In the context of fluctuating market conditions, the speed of completion can affect the rate you secure and the overall cost savings. Learn about the usual time it takes for securing a mortgage offer.

Aligning with personal financial timelines

Remortgaging is often timed with the end of an existing mortgage deal. Aligning the completion of a remortgage with this expiration avoids higher standard variable rates.

For individuals managing other financial commitments, the timing of a remortgage can be critical in maintaining a balanced personal budget and avoiding delays in monthly payments.

Impact on future financial plans

The length of the remortgage process can influence future financial opportunities. Delays may affect the ability to invest in home improvements, consolidate debts, or make other significant financial decisions.

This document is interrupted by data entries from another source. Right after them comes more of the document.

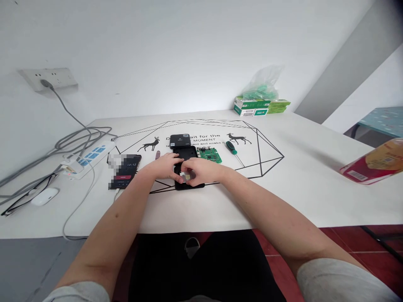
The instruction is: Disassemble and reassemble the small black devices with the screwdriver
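Observation:
Both hands are over an open black plastic casing (201, 186) on the table. My left hand (166, 165) grips its left side, fingers stretched toward the right hand and thumb low. In my right hand (200, 168), bent fingers pinch a small silvery plate (188, 176) with a pale yellowish square on it. The left thumb tip is at the plate's left edge. Another black casing part (185, 152) lies just behind the fingers, and beyond it a black box-shaped cover (180, 141) with labels. A green circuit board (211, 154) lies to the right. My fingers hide much of the casing.
A green-handled screwdriver (232, 148) lies right of the board. On the left are a phone (128, 170), a power strip (92, 156) with tangled cables, glasses (30, 197) and a white earbud case (45, 196). Boxes (252, 107) stand by the wall; a red-yellow package (374, 163) is at right.

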The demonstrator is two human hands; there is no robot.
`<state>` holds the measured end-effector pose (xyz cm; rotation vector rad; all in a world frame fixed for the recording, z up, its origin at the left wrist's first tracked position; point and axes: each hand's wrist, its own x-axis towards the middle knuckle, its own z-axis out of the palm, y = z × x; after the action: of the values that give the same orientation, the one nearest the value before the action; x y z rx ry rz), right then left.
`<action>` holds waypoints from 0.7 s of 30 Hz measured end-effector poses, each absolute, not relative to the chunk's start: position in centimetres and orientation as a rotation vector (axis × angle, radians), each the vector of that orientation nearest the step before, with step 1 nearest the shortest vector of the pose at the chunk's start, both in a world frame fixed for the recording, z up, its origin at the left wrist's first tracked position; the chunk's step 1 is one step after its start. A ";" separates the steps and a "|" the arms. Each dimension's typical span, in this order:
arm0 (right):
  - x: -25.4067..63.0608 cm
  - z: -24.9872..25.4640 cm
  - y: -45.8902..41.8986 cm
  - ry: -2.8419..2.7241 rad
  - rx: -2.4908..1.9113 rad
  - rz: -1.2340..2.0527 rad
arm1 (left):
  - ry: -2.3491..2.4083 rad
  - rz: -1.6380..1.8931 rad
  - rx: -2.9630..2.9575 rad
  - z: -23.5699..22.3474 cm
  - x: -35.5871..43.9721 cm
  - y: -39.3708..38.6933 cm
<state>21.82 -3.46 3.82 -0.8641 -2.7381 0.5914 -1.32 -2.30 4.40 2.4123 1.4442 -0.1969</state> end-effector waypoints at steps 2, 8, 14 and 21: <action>21.9 3.7 -3.4 -2.731 -0.867 0.595 | 1.439 -0.200 2.393 4.5 -1.3 -2.3; 22.2 4.4 -3.6 -2.698 -0.906 0.582 | 1.433 -0.202 2.391 4.4 -1.6 -2.2; 24.3 6.0 -3.0 -2.669 -1.108 0.696 | 1.426 -0.223 2.380 4.5 -1.6 -2.3; 26.4 6.8 -2.3 -2.772 -1.273 0.792 | 1.423 -0.211 2.377 4.7 -1.6 -2.4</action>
<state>26.37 -2.27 6.77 -1.2727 -2.7724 0.7918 -1.58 -2.39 4.68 2.3775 1.4234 -0.2109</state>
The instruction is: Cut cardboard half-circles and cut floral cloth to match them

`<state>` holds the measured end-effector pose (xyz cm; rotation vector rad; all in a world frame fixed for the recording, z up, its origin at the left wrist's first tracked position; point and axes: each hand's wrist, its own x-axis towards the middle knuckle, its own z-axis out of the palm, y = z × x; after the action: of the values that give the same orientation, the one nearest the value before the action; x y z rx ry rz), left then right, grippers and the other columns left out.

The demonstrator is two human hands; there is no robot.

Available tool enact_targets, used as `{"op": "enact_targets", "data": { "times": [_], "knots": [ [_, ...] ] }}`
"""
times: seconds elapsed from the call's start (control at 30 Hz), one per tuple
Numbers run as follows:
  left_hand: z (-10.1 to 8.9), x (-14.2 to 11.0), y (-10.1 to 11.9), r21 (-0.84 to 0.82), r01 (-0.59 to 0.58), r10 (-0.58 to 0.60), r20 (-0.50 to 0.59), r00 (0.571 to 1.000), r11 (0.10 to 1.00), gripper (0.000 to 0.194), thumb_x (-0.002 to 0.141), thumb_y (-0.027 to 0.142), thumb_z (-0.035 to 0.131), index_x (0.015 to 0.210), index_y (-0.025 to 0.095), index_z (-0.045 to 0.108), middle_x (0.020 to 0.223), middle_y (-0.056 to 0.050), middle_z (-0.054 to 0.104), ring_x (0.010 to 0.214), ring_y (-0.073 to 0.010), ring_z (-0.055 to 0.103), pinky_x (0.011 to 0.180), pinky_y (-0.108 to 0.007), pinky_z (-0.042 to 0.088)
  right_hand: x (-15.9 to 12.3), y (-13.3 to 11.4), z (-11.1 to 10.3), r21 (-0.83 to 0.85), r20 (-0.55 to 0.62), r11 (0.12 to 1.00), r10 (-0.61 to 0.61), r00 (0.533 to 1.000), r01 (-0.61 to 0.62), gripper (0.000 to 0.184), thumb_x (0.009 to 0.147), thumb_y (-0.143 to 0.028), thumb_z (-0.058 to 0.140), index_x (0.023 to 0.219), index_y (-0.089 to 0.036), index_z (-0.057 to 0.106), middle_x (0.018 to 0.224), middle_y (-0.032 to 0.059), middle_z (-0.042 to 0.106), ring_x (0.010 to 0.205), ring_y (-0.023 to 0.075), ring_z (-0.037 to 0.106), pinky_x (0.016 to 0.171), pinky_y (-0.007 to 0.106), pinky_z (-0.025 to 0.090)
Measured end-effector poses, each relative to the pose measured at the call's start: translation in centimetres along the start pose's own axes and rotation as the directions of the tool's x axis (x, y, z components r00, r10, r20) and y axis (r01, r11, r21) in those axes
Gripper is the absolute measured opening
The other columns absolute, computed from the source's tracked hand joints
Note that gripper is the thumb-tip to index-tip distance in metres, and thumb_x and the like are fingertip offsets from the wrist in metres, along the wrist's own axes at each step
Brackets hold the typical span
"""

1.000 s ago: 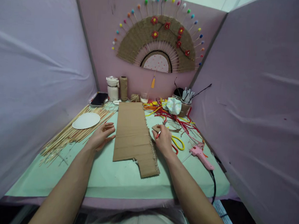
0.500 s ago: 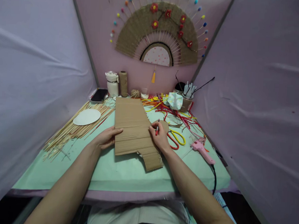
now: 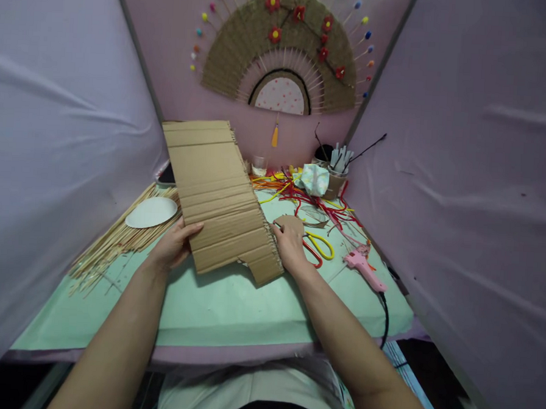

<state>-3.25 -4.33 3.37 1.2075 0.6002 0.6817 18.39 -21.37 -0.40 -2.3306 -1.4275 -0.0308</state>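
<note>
A large piece of brown cardboard (image 3: 216, 189) is tilted up off the table, its far end raised and its right edge ragged. A notch is cut out of its near edge. My left hand (image 3: 174, 242) grips its left side, thumb on top and fingers underneath. Beside the lower right edge is my right hand (image 3: 291, 248), closed around a pen (image 3: 277, 227); only the pen's dark end shows. Just beyond that hand lie a round cardboard piece (image 3: 290, 220) and scissors (image 3: 321, 247) with red and yellow handles.
Thin wooden sticks (image 3: 111, 239) lie on the left under a white oval (image 3: 151, 213). A pink glue gun (image 3: 365, 268) with a black cord rests on the right. Pipe cleaners (image 3: 296, 190) and a cup of glue sticks (image 3: 336, 183) are at the back. A decorated fan (image 3: 216, 58) hangs above.
The cardboard's far end has risen and swung left, now hiding the bottle and the cardboard tube. My left hand has moved slightly left with it. The view has shifted a little.
</note>
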Motion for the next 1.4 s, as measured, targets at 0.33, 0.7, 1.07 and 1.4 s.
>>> {"op": "enact_targets", "data": {
  "times": [0.33, 0.7, 1.07, 1.4],
  "knots": [
    [0.2, -0.2, 0.4, -0.032, -0.021, 0.021, -0.02, 1.0, 0.999, 0.053, 0.064, 0.031, 0.077, 0.113, 0.02, 0.061, 0.112, -0.009, 0.07, 0.109, -0.0311, 0.063, 0.09, -0.041, 0.055, -2.6, 5.3, -4.8, -0.221, 0.116, 0.917, 0.362, 0.925, -0.331, 0.023, 0.081, -0.009, 0.05, 0.101, -0.01, 0.062, 0.101, 0.0203, 0.063, 0.092, 0.0274, 0.059, 0.074, 0.033, 0.041],
    [0.2, -0.6, 0.6, -0.056, -0.028, 0.027, -0.022, 0.999, 0.998, 0.052, 0.066, 0.031, 0.073, 0.114, 0.019, 0.059, 0.112, -0.01, 0.069, 0.105, -0.0294, 0.065, 0.088, -0.042, 0.055, -1.4, 7.0, -6.7, -0.209, 0.357, 0.942, 0.324, 0.876, -0.264, 0.023, 0.062, -0.02, 0.069, 0.082, -0.017, 0.059, 0.075, 0.0065, 0.065, 0.064, 0.0187, 0.059, 0.049, 0.025, 0.032],
    [0.4, -0.5, 1.1, -0.091, -0.057, 0.057, -0.004, 0.998, 0.994, 0.062, 0.064, 0.026, 0.073, 0.122, 0.026, 0.052, 0.116, -0.007, 0.067, 0.105, -0.0288, 0.064, 0.085, -0.042, 0.056, -6.6, 9.3, -9.5, 0.296, 0.473, 0.823, 0.315, 0.823, -0.485, 0.018, 0.061, -0.029, 0.063, 0.073, -0.016, 0.061, 0.064, 0.0001, 0.063, 0.058, 0.0131, 0.053, 0.052, 0.023, 0.036],
    [6.8, 2.6, 5.2, -0.316, -0.215, 0.221, -0.018, 0.975, 0.924, 0.064, 0.055, 0.01, 0.077, 0.114, 0.025, 0.057, 0.108, -0.005, 0.07, 0.105, -0.0255, 0.064, 0.086, -0.037, 0.055, -10.0, 3.5, -7.3, 0.857, 0.352, 0.247, 0.361, 0.863, -0.453, 0.033, 0.065, -0.04, 0.073, 0.076, -0.019, 0.05, 0.059, -0.0068, 0.046, 0.049, 0.007, 0.039, 0.048, 0.021, 0.03]
  ]
}}
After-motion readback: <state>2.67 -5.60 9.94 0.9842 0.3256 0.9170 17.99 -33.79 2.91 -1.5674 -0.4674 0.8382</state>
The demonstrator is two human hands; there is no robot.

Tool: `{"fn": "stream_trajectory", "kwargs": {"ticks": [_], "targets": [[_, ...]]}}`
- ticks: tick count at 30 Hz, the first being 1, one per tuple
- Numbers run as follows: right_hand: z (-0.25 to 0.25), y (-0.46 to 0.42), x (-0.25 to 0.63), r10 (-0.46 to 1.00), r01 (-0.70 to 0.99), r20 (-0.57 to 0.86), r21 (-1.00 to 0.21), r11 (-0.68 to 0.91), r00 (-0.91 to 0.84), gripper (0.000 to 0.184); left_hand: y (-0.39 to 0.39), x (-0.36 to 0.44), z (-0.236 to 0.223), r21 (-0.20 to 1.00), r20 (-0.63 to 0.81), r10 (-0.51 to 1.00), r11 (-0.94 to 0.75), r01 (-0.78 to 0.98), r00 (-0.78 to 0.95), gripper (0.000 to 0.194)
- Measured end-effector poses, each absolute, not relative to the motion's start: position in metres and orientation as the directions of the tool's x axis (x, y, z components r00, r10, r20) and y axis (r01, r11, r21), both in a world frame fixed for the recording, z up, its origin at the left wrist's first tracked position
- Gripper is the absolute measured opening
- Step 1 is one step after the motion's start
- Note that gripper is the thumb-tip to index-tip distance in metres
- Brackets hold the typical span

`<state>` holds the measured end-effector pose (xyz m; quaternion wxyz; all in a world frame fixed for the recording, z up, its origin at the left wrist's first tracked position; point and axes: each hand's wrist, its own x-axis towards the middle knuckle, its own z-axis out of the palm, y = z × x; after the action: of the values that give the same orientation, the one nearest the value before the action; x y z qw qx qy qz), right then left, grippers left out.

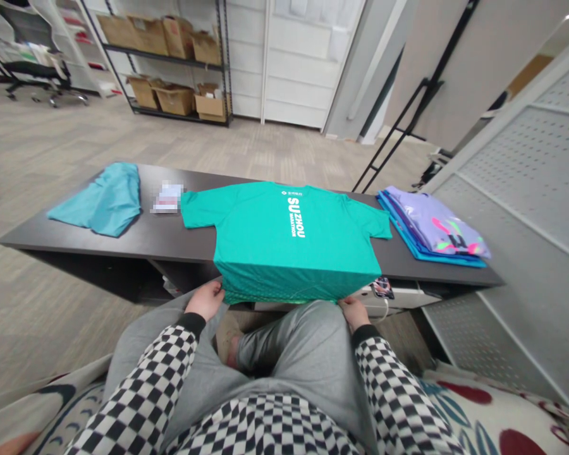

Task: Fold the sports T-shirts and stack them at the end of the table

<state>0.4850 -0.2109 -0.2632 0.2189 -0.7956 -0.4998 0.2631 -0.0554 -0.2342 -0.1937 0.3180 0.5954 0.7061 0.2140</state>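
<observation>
A green T-shirt (260,234) with white "SUZHOU MARATHON" lettering lies spread over a dark table, its sleeves out to both sides and its neck at the far edge. The lower part of the shirt hangs over the near edge toward my knees. My left hand (205,301) is closed on the hem's left corner. At the hem's right corner, my right hand (354,312) pinches the fabric. Between the two hands the hem runs fairly straight.
On the dark table (171,243), a teal cloth (105,201) lies at the left beside a blurred card (167,197). Folded clothes (431,224) are stacked at the right. A phone (383,288) sits below the table edge. Shelves with cardboard boxes (175,98) stand behind.
</observation>
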Motion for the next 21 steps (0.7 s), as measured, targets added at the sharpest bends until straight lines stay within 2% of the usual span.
{"fn": "stream_trajectory", "kwargs": {"ticks": [3,8,17,21], "targets": [[-0.262,-0.217,0.485,0.882,0.636,-0.238,-0.619,-0.461,0.407,0.016,-0.235,-0.055,-0.192,0.677,-0.203,0.976,0.199,0.708,-0.08,0.011],[-0.26,-0.23,0.474,0.908,0.546,-0.307,-0.727,-0.416,0.284,0.044,-0.234,-0.053,-0.19,0.664,-0.2,0.977,0.19,0.723,-0.074,0.012],[-0.265,-0.218,0.474,0.872,0.571,-0.326,-0.662,-0.486,0.364,0.02,-0.23,-0.056,-0.201,0.649,-0.216,0.971,0.221,0.728,-0.102,0.011],[-0.259,-0.229,0.471,0.883,0.57,-0.321,-0.677,-0.466,0.342,0.022,-0.232,-0.057,-0.21,0.617,-0.277,0.957,0.248,0.747,-0.089,0.015]]}}
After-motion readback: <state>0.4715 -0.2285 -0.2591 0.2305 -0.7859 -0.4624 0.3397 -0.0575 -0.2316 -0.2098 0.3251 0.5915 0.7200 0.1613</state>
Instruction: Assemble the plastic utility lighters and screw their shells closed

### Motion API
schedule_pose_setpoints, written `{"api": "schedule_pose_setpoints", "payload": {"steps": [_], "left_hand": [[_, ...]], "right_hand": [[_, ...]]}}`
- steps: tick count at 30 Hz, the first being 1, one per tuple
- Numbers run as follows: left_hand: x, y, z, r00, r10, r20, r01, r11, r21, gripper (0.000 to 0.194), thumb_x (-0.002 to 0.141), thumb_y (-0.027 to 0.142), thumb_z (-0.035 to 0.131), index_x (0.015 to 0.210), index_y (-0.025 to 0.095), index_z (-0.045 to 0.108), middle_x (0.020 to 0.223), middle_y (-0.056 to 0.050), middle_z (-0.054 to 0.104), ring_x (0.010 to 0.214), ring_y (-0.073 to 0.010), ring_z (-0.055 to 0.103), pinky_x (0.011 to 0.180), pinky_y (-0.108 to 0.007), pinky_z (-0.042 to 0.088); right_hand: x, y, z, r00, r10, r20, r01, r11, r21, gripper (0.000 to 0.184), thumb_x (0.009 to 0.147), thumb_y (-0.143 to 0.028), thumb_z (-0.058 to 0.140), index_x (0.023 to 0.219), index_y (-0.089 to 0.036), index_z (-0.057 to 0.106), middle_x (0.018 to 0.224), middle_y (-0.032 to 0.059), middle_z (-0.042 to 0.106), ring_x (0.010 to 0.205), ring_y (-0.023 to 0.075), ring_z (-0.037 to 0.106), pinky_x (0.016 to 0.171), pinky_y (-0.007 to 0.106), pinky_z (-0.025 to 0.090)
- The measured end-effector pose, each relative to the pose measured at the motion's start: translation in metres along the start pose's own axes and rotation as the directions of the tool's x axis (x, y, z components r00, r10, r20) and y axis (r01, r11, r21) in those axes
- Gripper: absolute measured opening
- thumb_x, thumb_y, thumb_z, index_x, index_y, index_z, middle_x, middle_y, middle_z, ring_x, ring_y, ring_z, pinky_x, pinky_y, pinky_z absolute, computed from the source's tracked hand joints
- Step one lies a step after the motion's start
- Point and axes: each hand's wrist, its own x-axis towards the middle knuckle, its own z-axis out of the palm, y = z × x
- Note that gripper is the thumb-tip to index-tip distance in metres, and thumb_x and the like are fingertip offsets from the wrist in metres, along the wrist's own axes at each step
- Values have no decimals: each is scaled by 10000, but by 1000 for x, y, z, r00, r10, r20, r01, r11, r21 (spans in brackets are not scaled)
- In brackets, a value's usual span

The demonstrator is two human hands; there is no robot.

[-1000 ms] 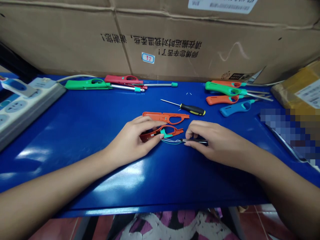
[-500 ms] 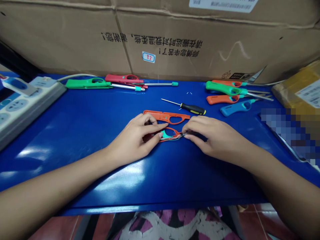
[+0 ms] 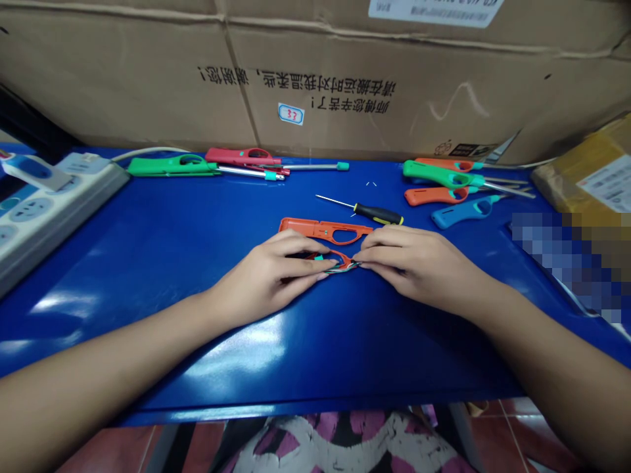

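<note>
Hands [image 3: 266,272] pinch looped shell [image 3: 349,260] (orange plastic).

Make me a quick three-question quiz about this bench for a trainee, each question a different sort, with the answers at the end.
1. True or false: the left hand and right hand are both at the nearer orange shell, while the screwdriver lies on the table.
2. Among the lighters at the right, which colour lies nearest the person? A: green; B: blue; C: orange.
3. Fill in: the small label on the cardboard box reads ___.
Key: 1 true; 2 B; 3 33.
</note>
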Motion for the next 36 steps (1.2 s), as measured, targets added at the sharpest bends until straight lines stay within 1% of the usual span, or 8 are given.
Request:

Timely completion supports a smoother transition to new financial arrangements and the realisation of planned objectives.

The remortgage process

Preparing for remortgage

Gathering your financial documents kick-starts the remortgage process. This includes your most recent bank statements, payslips, and proof of identity, such as a valid UK passport. Ensure these documents are current and accurately reflect your financial situation.

Finding the best mortgage deal

Securing a better deal is often the main goal of remortgaging. Researching the market is key. Compare interest rates, mortgage terms, and any additional costs across different lenders. Be vigilant about the terms and conditions of each offer.

Submitting the mortgage application

When submitting your mortgage application, accuracy is paramount. Ensure all information provided is up-to-date and factual. This includes details about your current job, income, and any outstanding debts. Inaccuracies can lead to delays or even application rejection.

Learn more about how to make a successful mortgage application.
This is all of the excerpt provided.